Voices of Peace

Revolutionary mothers and daughters speak out for justice

| May / June 2005


On March 8, International Women's Day, I was lucky enough to meet Wangari Maathai, who in 2004 won the Nobel Peace Prize for her work with the women of the Green Belt Movement (www.greenbeltmovement.org) planting trees in Kenya and elsewhere. She was luminous in blue and silver for this final event after weeks of traveling, about to give her last speech before leaving New York City that night in a wet snowstorm to return to Nairobi. And she was gracious when I felt compelled to brag to her that Utne magazine had covered her work in 1992.

Wangari spoke from the same podium in Manhattan's Cooper Union that Abraham Lincoln and Frederick Douglass spoke from, right down the hall from where Susan B. Anthony had her office and where the NAACP got its start. She is the first environmentalist and the first African woman to receive the Nobel Peace Prize, but she believes the significance of this award is farther reaching. She uses the metaphor of the three-legged African stool to explain: One leg is democracy, which encompasses respect for human rights; the second leg is sustainable management of resources and equitable distribution; and the third leg is peace and security. If you're missing any of the legs, you will fall -- and that's true for countries as well as individuals.

'If a clean and healthy environment is a right, you cannot gain this right unless you have a democratic government that respects and acknowledges rights,' she explains. 'If we do not have citizens who acknowledge these rights, and also assume their responsibilities, we're not going to have a clean and good environment. If people struggle over resources, you're going to have conflicts, not peace.'

While waiting to meet Wangari, I chatted with her daughter, Wanjira, and Anna Lappe, co-author with her mother, Frances Moore Lappe, of Hope's Edge: The Next Diet for a Small Planet (Tarcher/Putnam, 2002). Frankie Lappe, who wrote Diet for a Small Planet more than 30 years ago and went on to win the Right Livelihood Award, is one of my personal heroines. I saw Anna make her first keynote speech several years ago, to 3,000 people at the Bioneers Conference, and last year Wanjira addressed the same audience. The two of them laughed warmly about the mixed blessing of being involved with the passionate work of their powerful mothers.



Two other women I met that week in New York are Dr. Moussada Jalal and Roshanak Ameli-Tehrani. Jalal is the medical doctor who ran for president of Afhganistan against Hamid Karzai and 15 other men and came in second; she is now the minister of women's affairs. Her young daughters both plan to be doctors (and presidents) when they grow up. Ameli-Tehrani, who moved to the United States from Iran when she was 6, after her father was killed, now goes back to Iran to write what she calls 'dispatches from the mothership' and is working to launch Iran's first large-scale microfinance initiative.

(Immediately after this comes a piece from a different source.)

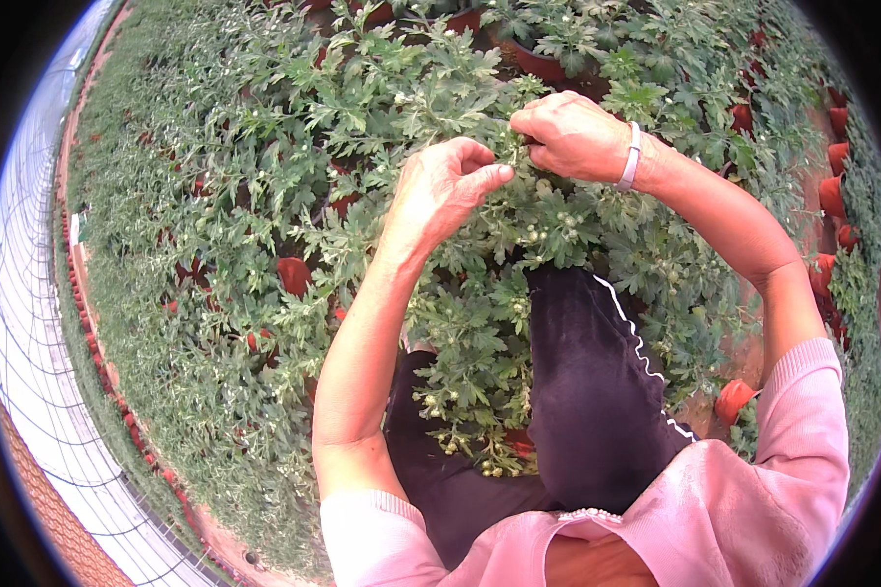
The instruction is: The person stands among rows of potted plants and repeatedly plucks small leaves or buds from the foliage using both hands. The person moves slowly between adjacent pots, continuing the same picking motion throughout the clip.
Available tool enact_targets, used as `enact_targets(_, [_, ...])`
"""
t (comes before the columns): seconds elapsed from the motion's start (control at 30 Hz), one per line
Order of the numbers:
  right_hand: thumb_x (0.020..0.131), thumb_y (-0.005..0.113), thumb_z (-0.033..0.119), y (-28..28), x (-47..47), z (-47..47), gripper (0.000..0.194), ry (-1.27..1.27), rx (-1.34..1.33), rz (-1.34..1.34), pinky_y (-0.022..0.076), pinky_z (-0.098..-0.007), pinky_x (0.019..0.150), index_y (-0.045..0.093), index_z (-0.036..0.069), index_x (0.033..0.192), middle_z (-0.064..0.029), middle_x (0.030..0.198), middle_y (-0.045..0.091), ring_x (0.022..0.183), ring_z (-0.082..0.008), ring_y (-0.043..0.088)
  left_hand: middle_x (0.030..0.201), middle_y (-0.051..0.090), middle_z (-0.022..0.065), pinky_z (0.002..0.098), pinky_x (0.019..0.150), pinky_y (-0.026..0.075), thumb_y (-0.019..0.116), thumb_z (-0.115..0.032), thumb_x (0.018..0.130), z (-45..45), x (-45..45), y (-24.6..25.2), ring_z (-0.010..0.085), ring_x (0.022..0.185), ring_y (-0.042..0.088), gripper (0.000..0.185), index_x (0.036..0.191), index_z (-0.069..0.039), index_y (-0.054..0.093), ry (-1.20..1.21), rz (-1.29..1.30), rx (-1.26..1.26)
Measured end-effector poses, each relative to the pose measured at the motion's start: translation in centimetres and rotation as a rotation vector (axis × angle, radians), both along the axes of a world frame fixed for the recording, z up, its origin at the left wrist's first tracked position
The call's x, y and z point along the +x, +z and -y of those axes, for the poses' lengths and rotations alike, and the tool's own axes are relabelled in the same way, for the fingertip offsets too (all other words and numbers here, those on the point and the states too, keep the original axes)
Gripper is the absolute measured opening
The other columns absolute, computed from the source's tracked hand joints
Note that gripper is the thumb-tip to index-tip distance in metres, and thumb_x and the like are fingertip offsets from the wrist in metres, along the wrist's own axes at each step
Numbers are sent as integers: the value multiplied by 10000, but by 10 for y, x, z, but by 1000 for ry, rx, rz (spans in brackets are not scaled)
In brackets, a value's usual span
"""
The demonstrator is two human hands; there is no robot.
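Observation:
Potted chrysanthemum plants [477,323] with lobed green leaves and small pale buds [562,224] surround me. My left hand [451,180] is at the upper middle, thumb and fingertips close to a thin bud stem [515,150]; whether they pinch it cannot be told. Just right of it, my right hand [576,136] has its fingers curled at the same shoot, with something small and dark between thumb and fingers that I cannot make out. A pale band [630,155] circles the right wrist. The two hands are a short gap apart.
Red-brown plastic pots [539,62] show among the leaves, with another orange-red pot [734,401] at lower right. My knee in dark trousers [595,381] is between the plants. Rows of pots and a bare soil path [752,352] lie right; a pale, gridded greenhouse wall [37,352] curves along the left.

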State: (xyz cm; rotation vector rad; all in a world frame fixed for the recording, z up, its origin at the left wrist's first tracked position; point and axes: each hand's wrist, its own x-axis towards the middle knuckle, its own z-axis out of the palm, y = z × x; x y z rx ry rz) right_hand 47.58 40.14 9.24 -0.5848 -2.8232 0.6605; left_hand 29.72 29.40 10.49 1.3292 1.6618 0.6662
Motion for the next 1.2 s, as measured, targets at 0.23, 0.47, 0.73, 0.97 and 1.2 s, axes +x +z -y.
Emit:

These women are the embodiment of a new feminine leadership. Thinking of the laugh between Anna and Wanjira, of Dr. Jalal's daughters, of Iranian women helping each other, of new generations of daughters -- and sons -- nurtured by powerful mothers gives me a feeling of giddy optimism. Anything is possible when the qualities of the feminine -- compassion, generativity, fierce love -- are celebrated in both men and women.